Leveraging Alzheimer's disease (AD) imaging biomarkers and longitudinal cognitive data may allow us to establish evidence of cognitive resilience (CR) to AD pathology in-vivo. Here, we applied latent class mixture modeling, adjusting for sex, baseline age, and neuroimaging biomarkers of amyloid, tau and neurodegeneration, to a sample of cognitively unimpaired older adults to identify longitudinal trajectories of CR.
We identified 200 Harvard Aging Brain Study (HABS) participants (mean age = 71.89 years, SD = 9.41 years, 59% women) who were cognitively unimpaired at baseline with 2 or more timepoints of cognitive assessment following a single amyloid-PET, tau-PET and structural MRI. We examined latent class mixture models with longitudinal cognition as the dependent variable and time from baseline, baseline age, sex, neocortical Aβ, entorhinal tau, and adjusted hippocampal volume as independent variables. We then examined group differences in CR-related factors across the identified subgroups from a favored model. Finally, we applied our favored model to a dataset from the Alzheimer's Disease Neuroimaging Initiative (ADNI; n = 160, mean age = 73.9 years, SD = 7.6 years, 60% women).

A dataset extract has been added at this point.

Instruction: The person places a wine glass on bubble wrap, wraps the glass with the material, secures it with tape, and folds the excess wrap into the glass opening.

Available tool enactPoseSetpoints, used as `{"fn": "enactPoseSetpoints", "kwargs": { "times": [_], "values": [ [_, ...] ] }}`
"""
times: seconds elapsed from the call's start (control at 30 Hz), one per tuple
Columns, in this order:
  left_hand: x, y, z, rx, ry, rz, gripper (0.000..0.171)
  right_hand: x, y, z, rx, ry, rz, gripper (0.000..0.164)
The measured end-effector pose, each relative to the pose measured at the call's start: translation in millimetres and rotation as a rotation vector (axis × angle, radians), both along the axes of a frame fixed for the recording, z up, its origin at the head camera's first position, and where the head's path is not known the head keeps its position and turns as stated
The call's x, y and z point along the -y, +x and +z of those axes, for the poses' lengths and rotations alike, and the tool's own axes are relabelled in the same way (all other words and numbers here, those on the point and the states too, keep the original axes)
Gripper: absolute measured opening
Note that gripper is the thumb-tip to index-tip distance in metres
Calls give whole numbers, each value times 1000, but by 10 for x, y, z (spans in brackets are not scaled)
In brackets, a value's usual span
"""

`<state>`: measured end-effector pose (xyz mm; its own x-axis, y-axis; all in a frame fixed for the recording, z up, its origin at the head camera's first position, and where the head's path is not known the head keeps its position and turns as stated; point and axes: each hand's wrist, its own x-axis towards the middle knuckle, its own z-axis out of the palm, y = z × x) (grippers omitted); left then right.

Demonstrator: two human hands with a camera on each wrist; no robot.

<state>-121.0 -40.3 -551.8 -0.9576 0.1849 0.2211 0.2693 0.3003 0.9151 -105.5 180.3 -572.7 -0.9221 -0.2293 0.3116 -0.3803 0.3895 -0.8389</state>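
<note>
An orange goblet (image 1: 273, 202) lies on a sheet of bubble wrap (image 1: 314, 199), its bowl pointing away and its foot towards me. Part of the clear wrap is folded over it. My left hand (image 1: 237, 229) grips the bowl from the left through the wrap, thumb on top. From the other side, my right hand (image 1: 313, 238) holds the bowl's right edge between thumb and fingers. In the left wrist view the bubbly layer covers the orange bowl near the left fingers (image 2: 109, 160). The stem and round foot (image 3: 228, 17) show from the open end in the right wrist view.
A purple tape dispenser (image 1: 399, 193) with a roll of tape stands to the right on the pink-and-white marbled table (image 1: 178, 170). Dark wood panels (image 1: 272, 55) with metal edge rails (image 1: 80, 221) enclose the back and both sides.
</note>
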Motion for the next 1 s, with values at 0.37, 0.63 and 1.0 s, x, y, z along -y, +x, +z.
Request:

The favored model identified 3 latent subgroups, which we labelled as Normal (71% of HABS sample), Resilient (22.5%) and Declining (6.5%) subgroups. The Resilient subgroup exhibited higher baseline cognitive performance and a stable cognitive slope. They were differentiated from other groups by higher levels of verbal intelligence and past cognitive activity. In ADNI, this model identified a larger Normal subgroup (88.1%), a smaller Resilient subgroup (6.3%) and a Declining group (5.6%) with a lower cognitive baseline.
These findings demonstrate the value of data-driven approaches to identify longitudinal CR groups in preclinical AD. With such an approach, we identified a CR subgroup who reflected expected characteristics based on previous literature, higher levels of verbal intelligence and past cognitive activity.

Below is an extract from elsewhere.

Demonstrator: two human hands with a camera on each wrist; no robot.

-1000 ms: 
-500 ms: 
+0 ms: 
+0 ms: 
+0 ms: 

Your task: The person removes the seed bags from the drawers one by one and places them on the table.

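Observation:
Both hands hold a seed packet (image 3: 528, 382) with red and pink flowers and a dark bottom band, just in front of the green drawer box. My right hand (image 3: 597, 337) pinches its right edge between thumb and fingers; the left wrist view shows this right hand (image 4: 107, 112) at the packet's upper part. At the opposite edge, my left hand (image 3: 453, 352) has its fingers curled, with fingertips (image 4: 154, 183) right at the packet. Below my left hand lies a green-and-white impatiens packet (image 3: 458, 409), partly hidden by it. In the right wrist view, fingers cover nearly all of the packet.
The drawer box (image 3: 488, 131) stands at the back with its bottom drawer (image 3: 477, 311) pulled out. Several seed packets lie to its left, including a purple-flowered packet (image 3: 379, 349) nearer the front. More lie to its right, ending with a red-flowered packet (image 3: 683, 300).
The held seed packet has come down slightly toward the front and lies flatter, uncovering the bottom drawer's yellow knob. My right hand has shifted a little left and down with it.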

利用阿尔茨海默病(AD)成像生物标志物和纵向认知数据,我们可能可以在体内建立 AD 病理学认知弹性(CR)的证据。在这里,我们应用潜在类别混合建模,调整性别、基线年龄以及淀粉样蛋白、tau 和神经退行性变的神经影像学生物标志物,对认知正常的老年人样本进行分析,以确定 CR 的纵向轨迹。
我们确定了 200 名哈佛衰老大脑研究(HABS)参与者(平均年龄 71.89 岁,标准差 9.41 岁,59%为女性),他们在基线时认知正常,在单次淀粉样蛋白-PET、tau-PET 和结构 MRI 后有 2 个或更多时间点的认知评估。我们使用纵向认知作为因变量,以从基线开始的时间、基线年龄、性别、新皮质 Aβ、内嗅皮质 tau 和调整后的海马体积作为自变量,检查潜在类别混合模型。然后,我们检查了从首选模型中确定的亚组中与 CR 相关的因素的组间差异。最后,我们将我们的首选模型应用于阿尔茨海默病神经影像学倡议(ADNI;n=160,平均年龄 73.9 岁,标准差 7.6 岁,60%为女性)的数据集。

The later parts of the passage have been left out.